Required action:
Please repeat the listing below in its entirety, exactly.
· · · · · · ·
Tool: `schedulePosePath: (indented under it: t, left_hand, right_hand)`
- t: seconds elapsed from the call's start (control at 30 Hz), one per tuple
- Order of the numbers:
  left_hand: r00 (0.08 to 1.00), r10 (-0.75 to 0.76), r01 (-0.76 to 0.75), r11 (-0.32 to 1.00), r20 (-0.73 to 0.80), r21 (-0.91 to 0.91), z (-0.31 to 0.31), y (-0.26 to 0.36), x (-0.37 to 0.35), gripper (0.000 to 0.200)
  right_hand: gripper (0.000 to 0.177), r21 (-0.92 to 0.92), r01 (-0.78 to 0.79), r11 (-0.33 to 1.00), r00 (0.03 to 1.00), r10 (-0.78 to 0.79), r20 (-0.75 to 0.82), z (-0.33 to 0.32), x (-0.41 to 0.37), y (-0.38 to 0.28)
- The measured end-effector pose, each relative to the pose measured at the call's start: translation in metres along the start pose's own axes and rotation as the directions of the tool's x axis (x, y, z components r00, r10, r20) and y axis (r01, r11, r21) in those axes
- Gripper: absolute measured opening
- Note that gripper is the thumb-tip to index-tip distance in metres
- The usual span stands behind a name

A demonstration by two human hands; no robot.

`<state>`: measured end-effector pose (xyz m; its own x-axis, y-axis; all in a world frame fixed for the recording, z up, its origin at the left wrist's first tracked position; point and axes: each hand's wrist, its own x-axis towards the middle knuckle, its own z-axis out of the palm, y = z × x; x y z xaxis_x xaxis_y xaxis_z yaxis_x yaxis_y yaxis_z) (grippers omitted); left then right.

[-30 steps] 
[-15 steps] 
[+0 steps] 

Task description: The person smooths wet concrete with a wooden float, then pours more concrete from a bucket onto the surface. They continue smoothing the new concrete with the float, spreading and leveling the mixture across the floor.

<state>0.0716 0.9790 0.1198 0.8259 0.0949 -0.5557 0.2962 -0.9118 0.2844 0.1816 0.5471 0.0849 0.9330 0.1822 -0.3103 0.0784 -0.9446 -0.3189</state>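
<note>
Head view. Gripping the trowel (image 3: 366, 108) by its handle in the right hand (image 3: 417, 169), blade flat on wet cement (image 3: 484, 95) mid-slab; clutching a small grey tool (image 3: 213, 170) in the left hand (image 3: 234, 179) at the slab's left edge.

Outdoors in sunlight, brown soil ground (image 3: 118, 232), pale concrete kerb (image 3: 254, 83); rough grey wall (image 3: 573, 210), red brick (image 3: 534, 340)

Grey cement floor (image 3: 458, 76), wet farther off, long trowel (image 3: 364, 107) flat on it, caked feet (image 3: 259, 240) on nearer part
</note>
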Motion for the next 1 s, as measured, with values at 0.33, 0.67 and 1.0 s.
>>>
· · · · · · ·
Task response:
Tool: `schedulePosePath: (indented under it: t, left_hand, right_hand)`
- t: seconds elapsed from the call's start (control at 30 Hz), one per tuple
- Order of the numbers:
  left_hand: r00 (0.08 to 1.00), r10 (-0.75 to 0.76), r01 (-0.76 to 0.75), r11 (-0.32 to 1.00), r20 (-0.73 to 0.80), r21 (-0.91 to 0.91), z (-0.31 to 0.31), y (-0.26 to 0.36), x (-0.37 to 0.35), gripper (0.000 to 0.200)
  right_hand: gripper (0.000 to 0.177), r21 (-0.92 to 0.92), r01 (-0.78 to 0.79), r11 (-0.33 to 1.00), r00 (0.03 to 1.00), r10 (-0.78 to 0.79), r20 (-0.75 to 0.82), z (-0.33 to 0.32), x (-0.41 to 0.37), y (-0.38 to 0.28)
- The measured end-effector pose, each relative to the pose measured at the call's start: translation in metres along the start pose's own axes and rotation as the directions of the tool's x axis (x, y, z components r00, r10, r20) and y axis (r01, r11, r21) in those axes
- Gripper: absolute measured opening
- Note that gripper is the thumb-tip to index-tip distance in metres
- The usual span stands behind a name

A demonstration by two human hands; no robot.

`<state>`: measured end-effector pose (xyz m; its own x-axis, y-axis; all in a world frame fixed for the recording, z up, its origin at the left wrist's first tracked position; point and axes: each hand's wrist, its own x-axis towards the middle knuckle, its own z-axis out of the palm, y = z × x; x y z xaxis_x xaxis_y xaxis_z yaxis_x yaxis_y yaxis_z) (grippers omitted); left then right.

[-30 steps] 
[-15 steps] 
[+0 steps] 

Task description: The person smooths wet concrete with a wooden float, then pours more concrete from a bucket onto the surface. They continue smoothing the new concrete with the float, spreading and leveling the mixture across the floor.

<state>0.0716 0.9790 0.1198 0.8259 0.0949 -0.5557 0.2962 -0.9118 0.2844 0.1816 0.5471 0.0849 0.9330 0.1822 -0.3103 0.0784 -0.9446 -0.3189</state>
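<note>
Head view. Gripping the trowel (image 3: 366, 108) by its handle in the right hand (image 3: 417, 169), blade flat on wet cement (image 3: 484, 95) mid-slab; clutching a small grey tool (image 3: 213, 170) in the left hand (image 3: 234, 179) at the slab's left edge.

Outdoors in sunlight, brown soil ground (image 3: 118, 232), pale concrete kerb (image 3: 254, 83); rough grey wall (image 3: 573, 210), red brick (image 3: 534, 340)

Grey cement floor (image 3: 458, 76), wet farther off, long trowel (image 3: 364, 107) flat on it, caked feet (image 3: 259, 240) on nearer part
</note>
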Motion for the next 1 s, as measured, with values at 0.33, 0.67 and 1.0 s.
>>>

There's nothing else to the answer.